American Express is pioneering a system that allows artificial intelligence agents to shop and pay on behalf of users, but it operates exclusively within its own payment network. Central to this effort is the Agentic Commerce Experiences (ACE) developer kit, which introduces concepts like intent contracts and single-use tokens to enforce secure, verifiable transactions. While promising full transaction control and enhanced trust, the system still contains opaque elements that raise questions about auditability and widespread adoption. Below we answer key questions about this emerging technology.
What is the ACE developer kit and what does it aim to solve?
The Agentic Commerce Experiences (ACE) kit is American Express’s answer to the growing need for AI agents to act autonomously in e-commerce. It addresses core pain points: trust, control, accountability, and security. Unlike traditional payment systems, ACE is built on a closed-loop network where Amex acts as both card issuer and payment processor. This dual role gives it unique oversight over every transaction. Its primary goal is to verify an agent’s identity and ensure its actions align with the user’s original intent—for instance, checking a shopping cart against a predefined spending goal. However, the exact validation mechanisms remain hidden, creating a “black box” that critics say could hinder trust.
How do intent contracts work in Amex’s agentic commerce system?
An intent contract is a digital agreement that captures what an AI agent is permitted to do and under what conditions. When a user authorizes an agent—say, to buy a laptop under $1,500—the intent contract encodes that limit and the specific parameters. During checkout, Amex’s system compares the final cart against the contract. If items match the user’s original intent, the transaction proceeds; otherwise it is blocked. This mechanism is designed to prevent rogue agents from making unauthorized purchases. While Amex explains that the contract is checked at the payment layer, it does not disclose how the semantic matching or deterministic checks work, leaving some ambiguity around enforcement.
What are single-use tokens and why are they important?
Single-use tokens are one-time cryptographic keys issued to an AI agent for a specific transaction. Unlike reusable credentials, these tokens expire immediately after use or if the transaction is cancelled. This prevents an agent—or a malicious third party—from reusing the authorization for subsequent purchases. In Amex’s architecture, the token is tied to the intent contract and the specific merchant, creating a tight security envelope. Luke Gebb, Amex’s EVP of innovation, says these tokens are a critical part of ensuring that “trust and security are the foundation of agentic commerce.” By combining tokens with the closed-loop network, Amex reduces the risk of fraud and chargebacks.
How does Amex’s closed-loop system differ from other payment networks?

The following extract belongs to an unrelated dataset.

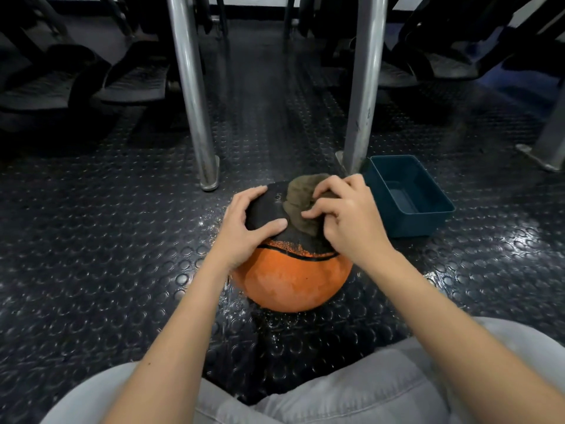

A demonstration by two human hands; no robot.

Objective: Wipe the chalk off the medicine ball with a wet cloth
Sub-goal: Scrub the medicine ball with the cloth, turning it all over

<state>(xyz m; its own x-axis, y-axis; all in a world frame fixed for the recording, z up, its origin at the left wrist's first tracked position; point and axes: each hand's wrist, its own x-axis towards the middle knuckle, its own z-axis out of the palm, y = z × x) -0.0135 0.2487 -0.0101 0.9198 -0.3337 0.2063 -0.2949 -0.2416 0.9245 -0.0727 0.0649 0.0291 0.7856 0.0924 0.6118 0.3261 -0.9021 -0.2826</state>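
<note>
An orange and black medicine ball [290, 276] sits on the studded rubber floor in front of my knees. Pale chalk speckles show along the seam between its black top and orange lower half. A crumpled brown cloth [301, 194] lies on the black top of the ball. My right hand [348, 218] grips the cloth with curled fingers and presses it onto the ball. My left hand [244, 224] rests on the ball's left side, fingers spread and curved over the black panel, thumb lying across it.
A dark teal plastic tub [409, 197] stands just right of the ball. Two metal posts [195, 117] [360, 111] rise behind it. Machine pedals [134, 78] sit at the back left. Wet patches shine on the floor around the ball.
</note>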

Most payment networks, like Visa or Mastercard, only serve as the intermediary between a bank (issuer) and a merchant (acquirer). They do not issue cards themselves. American Express is unique because it is both issuer and network. This means Amex can control every step of an AI agent’s transaction—from authorization to settlement—without relying on a third-party bank. For agentic commerce, this allows Amex to enforce its own validation rules and integrate intent contracts directly into the payment flow. However, this closed-loop design also limits interoperability. Projects like Google’s Agent Pay Protocol (AP2) aim to bridge different networks, but Amex’s system remains proprietary.
What is Google’s role in agentic commerce and how does AP2 relate?
Google’s Agent Pay Protocol (AP2) focuses on interoperability between different payment systems and agent frameworks. While Amex participates in AP2 discussions, the ACE kit takes a different approach: transactional control rather than cross-platform compatibility. AP2 concentrates on verifying agent identity and transaction integrity across multiple networks, while Amex leverages its issuer-network status to embed compliance directly. Luke Gebb notes that Amex is “coming to the table” as the first issuer to build a full stack for AI agents. The two projects are not competing; rather, AP2 provides the interoperability layer, and ACE provides the closed-loop security. Together they could form a more robust ecosystem for agentic commerce.
What are the biggest obstacles to widespread adoption of agentic commerce?
Despite Amex’s innovations, several black boxes remain. The validation process is not fully transparent, raising concerns for merchants and banks that want to audit every step. Raj Ananthanpillai of Trua warns that without openness, trust may be slow to build. Additionally, agentic commerce requires buy-in from all sides: consumers must trust their agents, merchants must believe they will be paid, and banks must accept lower chargeback risk. Single-use tokens and intent contracts address some of these issues, but the lack of a standardized audit trail remains a hurdle. As more players like Stripe and Google enter the space, competition may drive transparency—but for now, Amex’s solution is a powerful yet guarded step forward.